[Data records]
Content starts
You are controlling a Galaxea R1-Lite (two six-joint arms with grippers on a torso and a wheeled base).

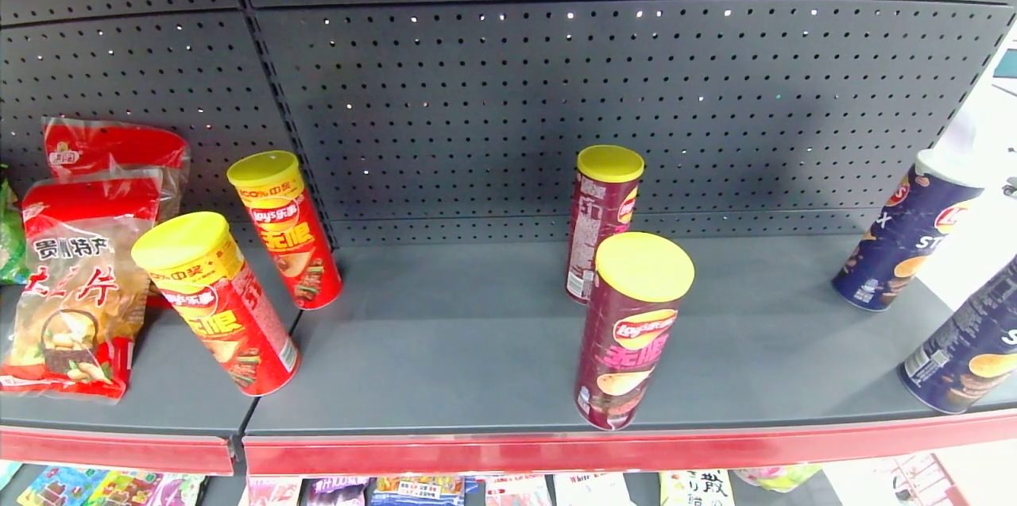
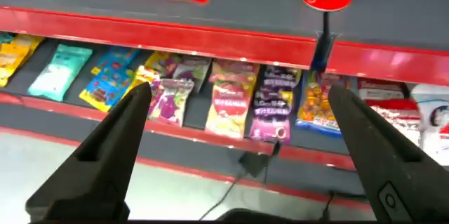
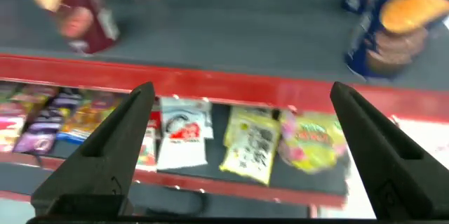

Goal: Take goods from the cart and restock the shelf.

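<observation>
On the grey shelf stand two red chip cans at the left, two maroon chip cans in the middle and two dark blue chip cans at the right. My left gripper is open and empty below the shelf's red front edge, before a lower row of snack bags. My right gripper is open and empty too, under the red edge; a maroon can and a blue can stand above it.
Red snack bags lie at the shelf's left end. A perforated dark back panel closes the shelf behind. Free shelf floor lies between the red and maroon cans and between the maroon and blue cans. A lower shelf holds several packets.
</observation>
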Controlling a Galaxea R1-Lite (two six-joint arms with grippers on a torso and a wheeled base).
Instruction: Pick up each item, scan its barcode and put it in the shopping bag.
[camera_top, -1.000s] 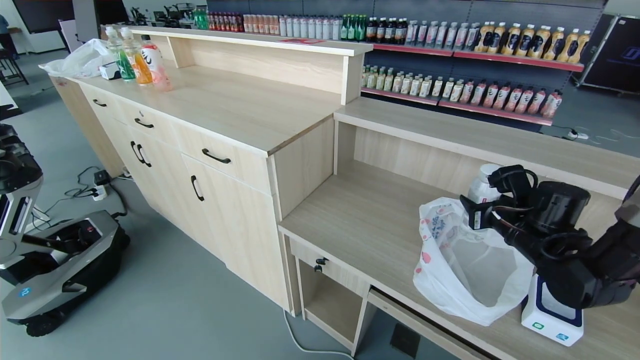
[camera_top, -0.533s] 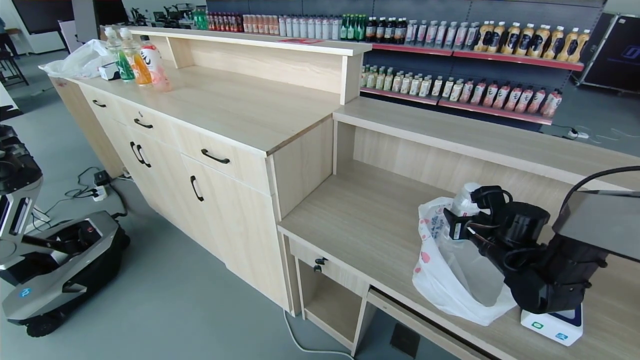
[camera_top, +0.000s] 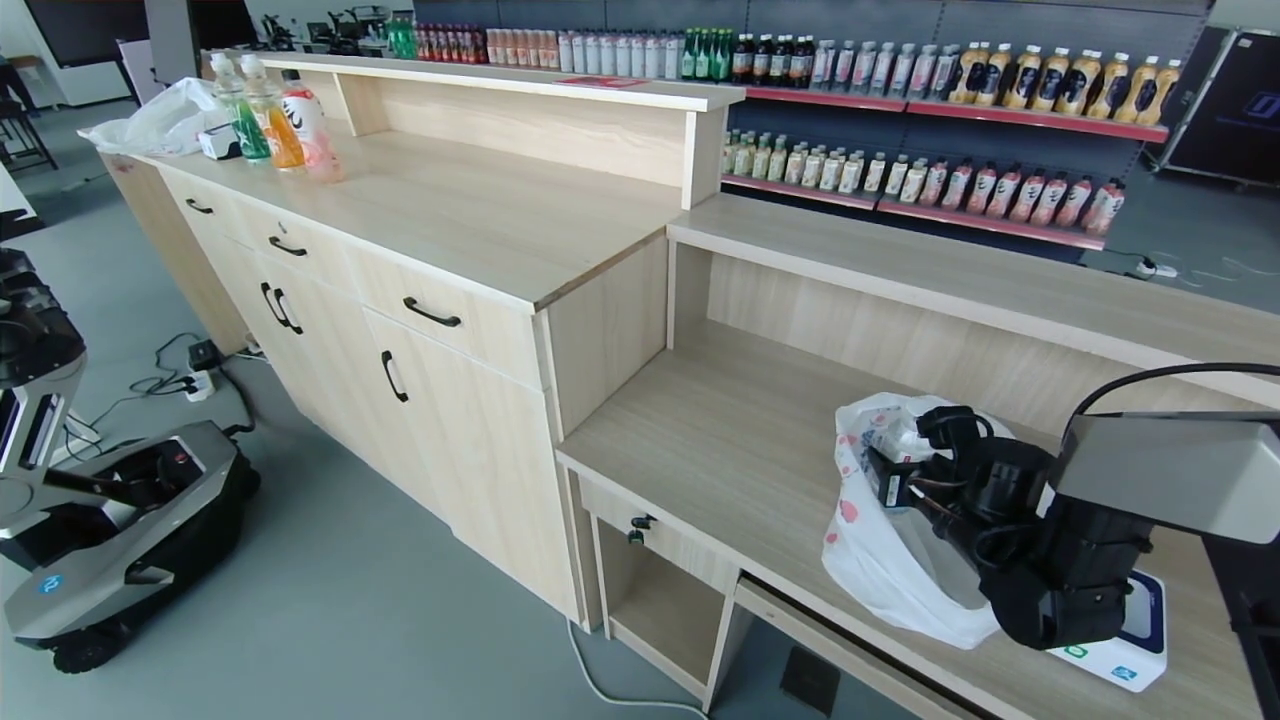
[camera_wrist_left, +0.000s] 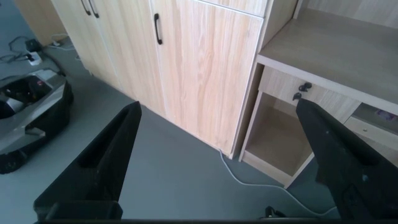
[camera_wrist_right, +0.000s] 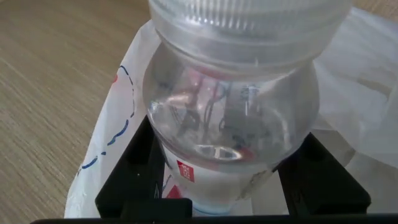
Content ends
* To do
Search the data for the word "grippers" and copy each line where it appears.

* Exercise response
You are controlling a Galaxea R1-Lite (two six-joint arms with grippers on a torso and a wheeled base).
Controlling a Galaxea R1-Lite (two six-joint arms with grippers on a torso and a wheeled base).

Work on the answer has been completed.